Biodegradable Stent, Solvent Casting, Atorvastatin, Clopidogrel, PLGA (Polylactic-co-glycolic acid), Atherosclerosis, Lipid-lowering agents


This study aimed to create, develop, and optimize a biodegradable stent made of poly lactic co glycolic acid (PLGA) that contained clopidogrel and atorvastatin for the management of asthma. Solvent casting was used to create biodegradable stents. In particular, PLGA 75:25 polymer films were used to create stents using the solution-casting method. The base material was created by dissolving the polymer in isopropyl alcohol and adding PEG 400 as a plasticizer. As the active pharmaceutical ingredients in the stents, clopidogrel and atorvastatin were used.
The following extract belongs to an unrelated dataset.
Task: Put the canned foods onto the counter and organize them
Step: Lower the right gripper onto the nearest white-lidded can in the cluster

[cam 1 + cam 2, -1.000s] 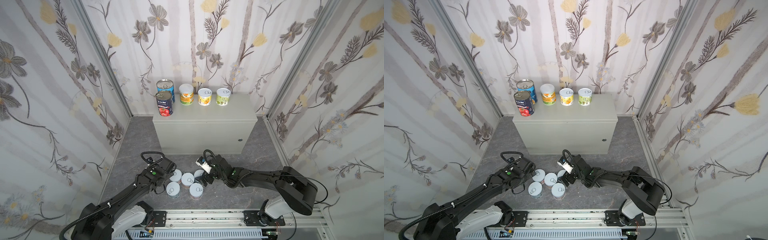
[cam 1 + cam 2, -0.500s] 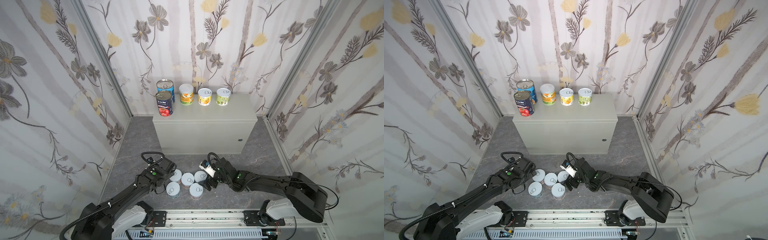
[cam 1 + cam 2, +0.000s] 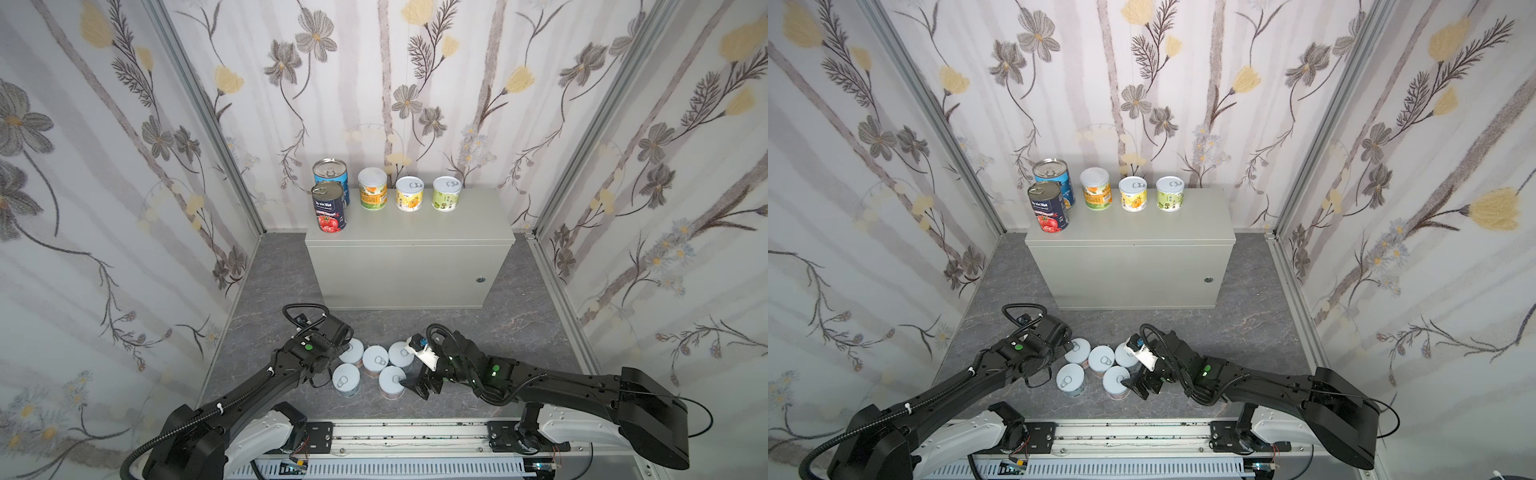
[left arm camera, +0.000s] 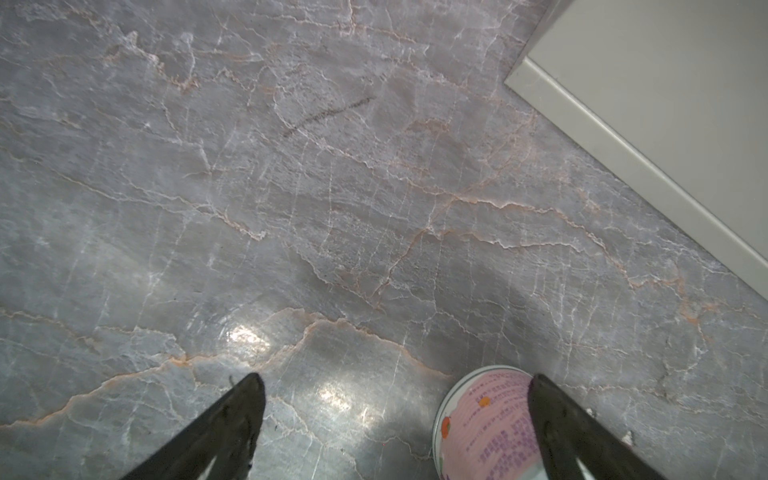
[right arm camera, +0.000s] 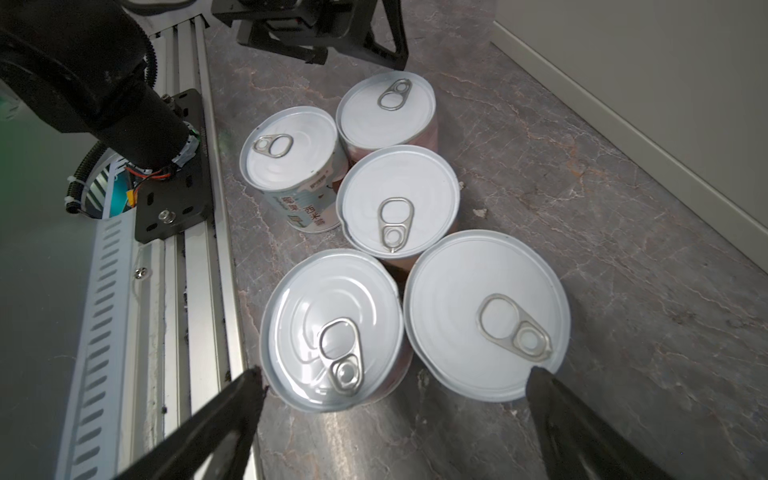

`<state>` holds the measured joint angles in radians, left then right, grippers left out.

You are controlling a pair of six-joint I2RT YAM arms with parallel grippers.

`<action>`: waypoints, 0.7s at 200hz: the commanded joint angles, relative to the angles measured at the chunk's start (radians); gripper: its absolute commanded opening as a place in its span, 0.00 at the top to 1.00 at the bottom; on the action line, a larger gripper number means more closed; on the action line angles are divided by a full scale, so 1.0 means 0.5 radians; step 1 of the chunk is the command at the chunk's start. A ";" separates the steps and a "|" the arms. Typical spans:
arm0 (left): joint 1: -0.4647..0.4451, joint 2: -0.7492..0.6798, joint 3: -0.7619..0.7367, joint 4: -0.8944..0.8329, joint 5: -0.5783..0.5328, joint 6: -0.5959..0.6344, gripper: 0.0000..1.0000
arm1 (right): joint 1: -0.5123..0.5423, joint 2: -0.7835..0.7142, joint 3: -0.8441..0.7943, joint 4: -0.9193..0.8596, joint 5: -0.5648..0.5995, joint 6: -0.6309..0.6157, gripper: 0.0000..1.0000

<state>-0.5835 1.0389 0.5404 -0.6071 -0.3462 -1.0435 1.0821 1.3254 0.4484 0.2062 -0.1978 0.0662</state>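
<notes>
Matte black arms (image 3: 249,386) sit on white base housings (image 3: 266,432), with ribbed black cables (image 3: 301,307) and green dots (image 3: 308,346); left gripper (image 4: 395,378) and right gripper (image 5: 395,372) have slim tapered black fingers (image 5: 224,419).

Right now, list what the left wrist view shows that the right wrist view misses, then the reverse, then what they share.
Left wrist only: the printed side of the pink-labelled can beside a finger, and a dark streak on the marbled floor.
Right wrist only: the lids of all five floor cans clustered together, the base rail, and the left gripper seen from outside.
Both: that floor, the lower edge of the counter, and the view's own open jaws gripping nothing.
</notes>
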 commanded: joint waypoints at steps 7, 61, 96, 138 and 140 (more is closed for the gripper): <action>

To avoid air bubbles, the resulting mixture was homogenized before being poured onto metal pans and allowed to gently evaporate in a refrigerator. The polymer films were then cut into strips, wound around cylindrical rods to form helical stents, and baked in an oven to guarantee that all of the isopropyl alcohol had evaporated. The biodegradable polylactic acid stents that included clopidogrel and atorvastatin demonstrated an impressive 99.34±0.44% encapsulation efficiency. Differential scanning calorimetry (DSC) analysis revealed that there were no chemical interactions between the stent's component parts. Significant water absorption over 80% was seen over a period of 8 days, which is remarkable. A thorough effect on disrupting plaque was seen at day 21, and on day 22, the stent began to biodegrade. Over the course of 20 days, the cumulative medication release percentage rose to 99.92%. According to the study's findings, treating atherosclerosis with an optimized biodegradable polymeric stent made of PLGA and combining atorvastatin and clopidogrel is a novel and promising treatment option.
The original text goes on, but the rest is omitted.